¡NO COMPRAN TAMALES PARA NO TIRAR LAS HOJAS!


La situación de nuestros legisladores en Sinaloa va de mal en peor. Algunos prometen acciones que nunca cumplen, mientras que otros actúan de manera contraria a lo que públicamente afirman; esta falta de coherencia y transparencia refleja una preocupante desconexión con las necesidades de la ciudadanía.
Recientemente se inauguró una oficina de gestión en el municipio, representada por tres legisladores. Entre ellos se encuentra la senadora Imelda Castro, cuya gestión ha sido cuestionada debido a su falta de acciones concretas y su incapacidad para resolver problemas significativos. Lamentablemente, no ha logrado gestionar apoyos tangibles que beneficien al pueblo sinaloense, y mucho menos para el pueblo ahomense.
Seguida por la diputada Juana Minerva Vázquez. Con esta diputada, el hambre le pide a la necesidad, como suele decirse. Y es que, en su caso, no hay mucho por donde buscarle méritos.
Cuando este personaje decidió volver a ser diputada, no hizo el mayor esfuerzo, sino que se limitó a “colgarse de la ola”. Sin gestión destacada, sin apoyo sólido y sin aportes significativos, su trayectoria resulta más decepcionante que la de la primera mencionada.

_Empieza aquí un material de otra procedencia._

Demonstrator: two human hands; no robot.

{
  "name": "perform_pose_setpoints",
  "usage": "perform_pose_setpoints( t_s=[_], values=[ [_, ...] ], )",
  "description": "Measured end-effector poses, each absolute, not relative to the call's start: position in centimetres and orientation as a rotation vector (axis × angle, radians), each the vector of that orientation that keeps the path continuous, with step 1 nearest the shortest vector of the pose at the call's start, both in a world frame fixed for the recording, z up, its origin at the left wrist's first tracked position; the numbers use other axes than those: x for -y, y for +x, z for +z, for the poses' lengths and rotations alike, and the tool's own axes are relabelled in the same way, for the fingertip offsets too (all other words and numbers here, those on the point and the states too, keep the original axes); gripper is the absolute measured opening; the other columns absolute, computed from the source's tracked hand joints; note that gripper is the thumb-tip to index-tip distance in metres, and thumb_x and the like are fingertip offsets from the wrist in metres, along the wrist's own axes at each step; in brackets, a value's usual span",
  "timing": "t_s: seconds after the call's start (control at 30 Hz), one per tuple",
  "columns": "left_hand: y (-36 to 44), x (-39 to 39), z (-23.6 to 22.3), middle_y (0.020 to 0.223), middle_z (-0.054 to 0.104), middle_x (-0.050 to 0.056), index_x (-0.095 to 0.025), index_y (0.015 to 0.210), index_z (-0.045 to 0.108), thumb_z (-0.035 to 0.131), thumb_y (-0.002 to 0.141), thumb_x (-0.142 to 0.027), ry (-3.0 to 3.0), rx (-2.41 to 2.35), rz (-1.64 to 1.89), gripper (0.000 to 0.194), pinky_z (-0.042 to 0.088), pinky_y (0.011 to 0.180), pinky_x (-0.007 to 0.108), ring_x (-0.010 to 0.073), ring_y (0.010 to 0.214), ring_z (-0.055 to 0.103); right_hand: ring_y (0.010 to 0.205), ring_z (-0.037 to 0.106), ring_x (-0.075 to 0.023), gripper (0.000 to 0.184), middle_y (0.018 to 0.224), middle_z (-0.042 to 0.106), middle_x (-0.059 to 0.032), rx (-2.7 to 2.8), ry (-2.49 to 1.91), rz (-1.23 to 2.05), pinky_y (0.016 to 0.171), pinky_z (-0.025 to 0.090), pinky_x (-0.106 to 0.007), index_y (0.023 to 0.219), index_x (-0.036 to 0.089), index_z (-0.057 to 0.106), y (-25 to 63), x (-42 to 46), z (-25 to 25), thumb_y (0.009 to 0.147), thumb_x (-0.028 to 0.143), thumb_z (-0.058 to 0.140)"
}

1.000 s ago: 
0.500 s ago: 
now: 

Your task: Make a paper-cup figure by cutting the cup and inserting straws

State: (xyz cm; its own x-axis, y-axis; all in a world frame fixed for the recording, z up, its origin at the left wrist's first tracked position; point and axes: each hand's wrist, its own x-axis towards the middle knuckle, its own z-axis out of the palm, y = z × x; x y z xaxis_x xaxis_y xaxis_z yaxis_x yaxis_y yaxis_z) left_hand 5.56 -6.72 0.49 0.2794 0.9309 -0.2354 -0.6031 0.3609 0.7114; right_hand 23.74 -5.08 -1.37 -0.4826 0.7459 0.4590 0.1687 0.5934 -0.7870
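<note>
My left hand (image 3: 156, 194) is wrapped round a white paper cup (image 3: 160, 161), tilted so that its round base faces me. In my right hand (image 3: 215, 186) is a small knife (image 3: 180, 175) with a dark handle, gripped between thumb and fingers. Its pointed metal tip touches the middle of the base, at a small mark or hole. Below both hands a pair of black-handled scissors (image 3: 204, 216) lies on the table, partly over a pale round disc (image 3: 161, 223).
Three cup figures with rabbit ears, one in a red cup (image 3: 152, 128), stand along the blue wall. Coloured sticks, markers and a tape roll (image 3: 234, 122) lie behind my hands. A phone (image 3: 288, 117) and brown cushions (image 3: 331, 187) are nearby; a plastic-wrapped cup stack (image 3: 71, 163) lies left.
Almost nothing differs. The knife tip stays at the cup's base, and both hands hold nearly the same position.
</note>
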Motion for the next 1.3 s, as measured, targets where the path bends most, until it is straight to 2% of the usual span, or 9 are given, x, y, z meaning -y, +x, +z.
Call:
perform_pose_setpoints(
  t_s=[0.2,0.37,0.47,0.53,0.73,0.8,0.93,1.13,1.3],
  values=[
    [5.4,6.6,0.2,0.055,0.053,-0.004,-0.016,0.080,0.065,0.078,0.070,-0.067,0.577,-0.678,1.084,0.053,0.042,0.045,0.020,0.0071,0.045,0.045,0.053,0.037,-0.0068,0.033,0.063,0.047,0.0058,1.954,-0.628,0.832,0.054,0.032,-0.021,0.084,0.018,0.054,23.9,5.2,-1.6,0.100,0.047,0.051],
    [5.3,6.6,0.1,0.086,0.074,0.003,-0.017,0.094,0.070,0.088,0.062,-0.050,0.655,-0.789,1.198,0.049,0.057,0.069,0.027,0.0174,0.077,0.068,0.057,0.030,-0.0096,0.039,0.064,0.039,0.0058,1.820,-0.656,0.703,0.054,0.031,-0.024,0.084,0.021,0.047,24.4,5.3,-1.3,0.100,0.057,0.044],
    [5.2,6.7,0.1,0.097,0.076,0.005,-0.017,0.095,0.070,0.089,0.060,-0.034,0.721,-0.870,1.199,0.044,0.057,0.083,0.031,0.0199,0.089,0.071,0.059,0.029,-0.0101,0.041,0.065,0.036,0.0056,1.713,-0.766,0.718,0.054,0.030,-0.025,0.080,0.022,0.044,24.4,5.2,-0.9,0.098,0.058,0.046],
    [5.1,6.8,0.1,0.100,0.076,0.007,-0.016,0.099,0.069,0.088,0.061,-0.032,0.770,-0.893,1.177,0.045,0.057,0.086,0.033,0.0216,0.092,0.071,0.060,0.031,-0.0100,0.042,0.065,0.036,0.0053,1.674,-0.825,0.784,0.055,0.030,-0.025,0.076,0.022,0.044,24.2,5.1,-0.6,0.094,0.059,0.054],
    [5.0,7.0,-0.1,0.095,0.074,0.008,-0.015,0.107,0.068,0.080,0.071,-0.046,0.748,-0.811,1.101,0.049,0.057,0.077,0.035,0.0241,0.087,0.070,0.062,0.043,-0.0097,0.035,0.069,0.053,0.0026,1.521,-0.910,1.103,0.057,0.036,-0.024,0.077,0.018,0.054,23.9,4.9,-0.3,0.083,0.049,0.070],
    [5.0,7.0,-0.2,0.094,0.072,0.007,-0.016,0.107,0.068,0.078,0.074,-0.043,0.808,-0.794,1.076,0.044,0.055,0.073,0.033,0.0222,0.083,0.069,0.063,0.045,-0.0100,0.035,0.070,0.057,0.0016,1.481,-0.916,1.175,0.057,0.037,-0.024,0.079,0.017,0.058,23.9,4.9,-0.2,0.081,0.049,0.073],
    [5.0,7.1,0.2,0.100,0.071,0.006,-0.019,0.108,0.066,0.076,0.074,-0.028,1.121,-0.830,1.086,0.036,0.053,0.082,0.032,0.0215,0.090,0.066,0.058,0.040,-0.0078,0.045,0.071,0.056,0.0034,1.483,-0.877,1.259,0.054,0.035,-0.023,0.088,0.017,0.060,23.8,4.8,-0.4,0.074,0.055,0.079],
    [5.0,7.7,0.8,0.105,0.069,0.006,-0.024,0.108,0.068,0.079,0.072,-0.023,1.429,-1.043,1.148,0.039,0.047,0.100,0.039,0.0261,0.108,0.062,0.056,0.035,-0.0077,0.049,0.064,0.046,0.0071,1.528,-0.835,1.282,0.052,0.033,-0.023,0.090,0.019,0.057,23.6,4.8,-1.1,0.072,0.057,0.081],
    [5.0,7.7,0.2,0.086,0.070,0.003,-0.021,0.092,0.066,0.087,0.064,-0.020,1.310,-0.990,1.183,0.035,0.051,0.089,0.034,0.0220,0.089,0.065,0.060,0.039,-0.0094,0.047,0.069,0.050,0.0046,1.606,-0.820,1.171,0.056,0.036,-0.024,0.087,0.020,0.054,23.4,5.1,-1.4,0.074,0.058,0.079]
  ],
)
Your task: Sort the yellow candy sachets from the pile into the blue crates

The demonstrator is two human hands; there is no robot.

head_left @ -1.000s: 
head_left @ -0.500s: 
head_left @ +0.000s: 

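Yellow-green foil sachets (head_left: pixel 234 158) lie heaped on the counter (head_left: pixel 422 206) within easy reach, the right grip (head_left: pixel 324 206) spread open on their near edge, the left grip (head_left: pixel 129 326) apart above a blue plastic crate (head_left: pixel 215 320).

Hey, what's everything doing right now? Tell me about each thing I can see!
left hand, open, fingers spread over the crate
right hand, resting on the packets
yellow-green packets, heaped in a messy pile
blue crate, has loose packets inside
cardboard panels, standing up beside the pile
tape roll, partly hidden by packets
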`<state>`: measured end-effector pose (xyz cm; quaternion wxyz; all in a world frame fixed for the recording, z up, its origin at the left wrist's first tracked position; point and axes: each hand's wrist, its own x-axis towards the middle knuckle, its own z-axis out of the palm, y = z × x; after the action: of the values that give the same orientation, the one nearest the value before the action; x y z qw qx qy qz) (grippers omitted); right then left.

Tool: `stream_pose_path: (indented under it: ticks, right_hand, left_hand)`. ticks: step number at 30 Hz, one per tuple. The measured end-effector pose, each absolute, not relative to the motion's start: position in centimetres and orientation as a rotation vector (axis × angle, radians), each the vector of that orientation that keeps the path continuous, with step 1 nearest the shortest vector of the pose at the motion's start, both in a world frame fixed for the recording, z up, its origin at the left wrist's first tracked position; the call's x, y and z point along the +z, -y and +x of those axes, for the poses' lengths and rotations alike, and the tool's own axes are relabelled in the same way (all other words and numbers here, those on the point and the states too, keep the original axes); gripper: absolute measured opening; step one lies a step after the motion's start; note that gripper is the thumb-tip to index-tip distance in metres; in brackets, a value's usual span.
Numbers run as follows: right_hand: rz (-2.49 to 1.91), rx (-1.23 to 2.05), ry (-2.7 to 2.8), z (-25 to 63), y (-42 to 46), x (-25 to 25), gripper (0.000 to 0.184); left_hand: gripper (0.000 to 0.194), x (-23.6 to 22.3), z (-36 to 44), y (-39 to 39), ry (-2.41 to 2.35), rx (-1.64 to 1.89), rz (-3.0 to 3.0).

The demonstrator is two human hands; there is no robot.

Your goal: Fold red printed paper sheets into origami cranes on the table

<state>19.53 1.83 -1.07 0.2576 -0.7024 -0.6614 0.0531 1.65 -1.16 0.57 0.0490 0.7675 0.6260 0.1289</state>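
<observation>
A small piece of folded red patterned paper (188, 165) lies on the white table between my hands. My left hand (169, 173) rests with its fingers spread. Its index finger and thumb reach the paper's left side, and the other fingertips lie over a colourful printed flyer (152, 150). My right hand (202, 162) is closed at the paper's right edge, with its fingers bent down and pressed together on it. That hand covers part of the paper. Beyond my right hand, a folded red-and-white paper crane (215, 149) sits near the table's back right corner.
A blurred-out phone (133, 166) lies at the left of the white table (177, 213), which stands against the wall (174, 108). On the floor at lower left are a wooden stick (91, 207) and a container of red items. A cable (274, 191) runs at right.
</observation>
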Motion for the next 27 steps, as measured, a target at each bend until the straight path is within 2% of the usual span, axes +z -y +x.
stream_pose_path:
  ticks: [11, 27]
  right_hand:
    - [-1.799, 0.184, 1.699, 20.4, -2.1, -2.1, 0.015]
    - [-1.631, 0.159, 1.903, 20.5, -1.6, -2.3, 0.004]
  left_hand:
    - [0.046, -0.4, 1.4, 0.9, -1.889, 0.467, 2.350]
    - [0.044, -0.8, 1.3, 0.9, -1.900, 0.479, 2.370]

Dejar constancia de su gestión y su aporte es, lamentablemente, una tarea difícil, pues no hay mucho que destacar.
Pero por si esto fuera poco, el tercero mencionado, quien no acudió a la inauguración de su oficina de gestión, es el diputado “bueno, para nada” un junior en la política morenista, hablamos del diputado César Guerrero.
Respecto a las dos legisladoras que mencionamos anteriormente, es evidente que no han cumplido con las expectativas del pueblo, tal y como lo ha expresado la propia ciudadanía. Por otro lado, aunque se dice que este último no hace ‘malos quesos’, sus acciones y actitudes han sido, en más de una ocasión, grotescas y contrarias a los intereses del pueblo sinaloense. A pesar de ello, intentan venderse como si fueran la última esperanza, como si fueran la única opción en medio de la desesperación.
Pero, lamentablemente, todo les resulta una carga.
Decidieron recortar costos en el alquiler de su oficina de gestión, ubicándola en un lugar alejado del flujo habitual del pueblo.
Y, en su búsqueda, buscaron espacios con tarifas de arrendamiento más favorables, esperando encontrar un alivio económico.
Sin embargo, estos tres personajes parecen empeñados en seguir aprovechándose del sistema, sin soltar las “tetas de la vaca pinta” que los sustenta.
Los dos diputados locales, por su parte, aspiran a contender por la presidencia municipal. Mientras tanto, la senadora, primeramente mencionada, tiene un sueño aún más ambicioso: convertirse en la próxima gobernadora de Sinaloa. Incluso, en el caso poco probable de que no lo logre, pero sin descartar del todo la posibilidad, le gustaría suplantar al actual gobernador, Rubén Rocha Moya. Sin embargo, carece tanto del carácter como de la capacidad de gestión necesarios para tal representación.
Todos sabemos que los legisladores cuentan con un equipo de asesores altamente remunerados que se encargan de redactar sus iniciativas y puntos de acuerdo. Sin embargo, en la práctica, hemos sido testigos de que ni siquiera ese respaldo logra salvarlos de sus declaraciones lamentables, que en muchos casos revelan una falta de intelecto y sensibilidad hacia las necesidades del pueblo.
Son conocidos en los medios como los ‘legisladores calzete’: aquellos que solo abren la boca para meter la pata. Hay que mantenerse alerta con estos personajes, quienes no despegan el dedo del renglón, aferrándose al poder como sanguijuelas. Su único propósito es succionar la sangre del pueblo y saquear el erario público, aunque lo más grave es el daño que causan a la gente. Con sus espejitos de colores, intentan engañar a incautos y enredar a los desprevenidos.
En fin, no hay mucho que revisar en cuanto a productividad. Tampoco es motivo de destacar los logros de la mencionada oficina de gestión. Además, he trascendido más allá de eso.
Lo que llama la atención es la ausencia de César Guerrero en la inauguración de esta oficina. Parece ser que ya existen desacuerdos de fondo, quizás relacionados con el pago de la renta y los servicios, o tal vez con el salario de los empleados que trabajarán en este triste lugar.